Take your pick. It's a free country.

A lot of highly educated people find such developments pretty alarming, but if we want to understand what's really going on, we need to look past resurgent know-nothing movements. Try this. Take an informal little poll of a class of humanities students in any graduate school in the country. Ask how many believe in paranormal phenomena or alien abduction. If they feel free to respond honestly, the results won't be that different from what you would get if you polled an Oprah audience. They won't, for the most part, affirm a definite belief, but they won't want to issue any blanket denials either. Maybe, they will say, who knows? Who really knows anything?

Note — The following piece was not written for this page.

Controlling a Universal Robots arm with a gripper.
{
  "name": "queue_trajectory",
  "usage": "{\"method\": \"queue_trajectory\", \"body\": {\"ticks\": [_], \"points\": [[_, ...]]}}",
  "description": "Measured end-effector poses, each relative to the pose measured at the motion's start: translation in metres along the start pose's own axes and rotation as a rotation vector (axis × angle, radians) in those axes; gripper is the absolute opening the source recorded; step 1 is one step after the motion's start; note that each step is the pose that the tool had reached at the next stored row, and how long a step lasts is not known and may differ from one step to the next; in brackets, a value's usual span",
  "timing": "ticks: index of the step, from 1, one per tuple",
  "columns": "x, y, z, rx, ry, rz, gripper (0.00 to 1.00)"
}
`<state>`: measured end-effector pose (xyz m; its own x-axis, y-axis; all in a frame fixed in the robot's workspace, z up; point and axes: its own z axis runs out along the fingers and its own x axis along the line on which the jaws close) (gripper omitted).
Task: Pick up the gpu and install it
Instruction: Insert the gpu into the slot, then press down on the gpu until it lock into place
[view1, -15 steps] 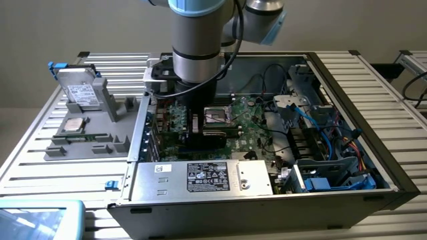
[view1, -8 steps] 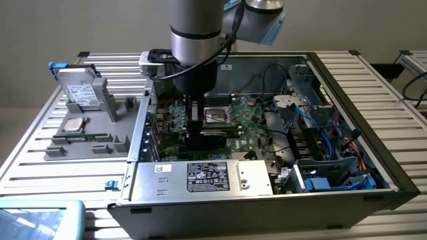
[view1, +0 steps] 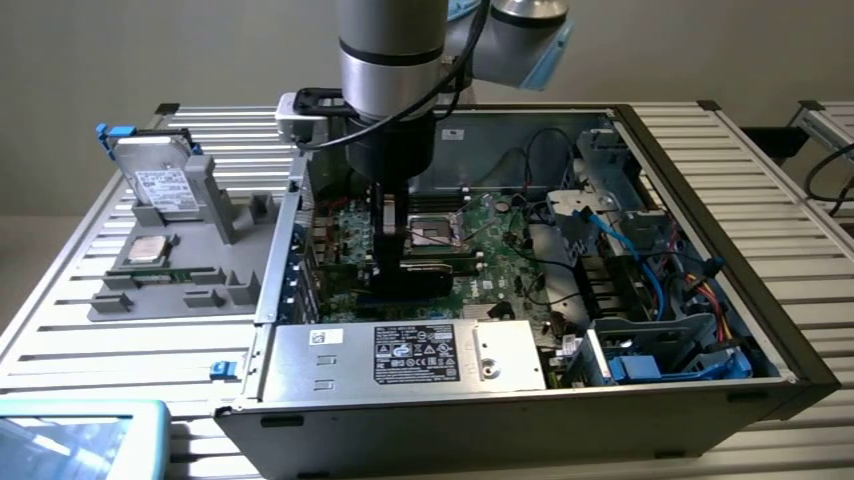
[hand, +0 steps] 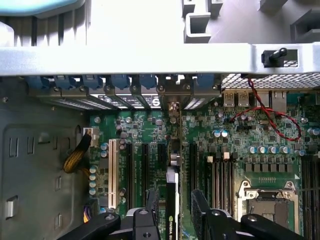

How did this situation come about? A little anecdote may shed some light.

The scene: a glorious summer day on Cape Cod, circa 1975. A dear friend of mine and her mother (lifelong bonds among all three of us) are sitting on a screened-in porch, sipping lemonade. They have just returned from a three-day retreat at an ashram in the Berkshires and are telling me all about it. I was curious about meditation. I knew it was correlated with measurable physiological effects, and I had heard a lot about it from trustworthy people — I was thinking I might try it. So I was listening with genuine interest. But it soon became apparent that this particular retreat had ventured way beyond meditation. Apparently, the Maharishi (the one who hung out with the Beatles) had achieved a breakthrough. He and his closest disciples at the central ashram (in Geneva, was it?) had embarked upon a radical new phase of enlightenment. They had achieved something very special, soon to be revealed to the world at a mass meditation event that would channel peace vibes across the planet. But some of these highly secret new techniques had been shared with the fortunate participants at this particular retreat in the Berkshires, by way of preparation for the big day.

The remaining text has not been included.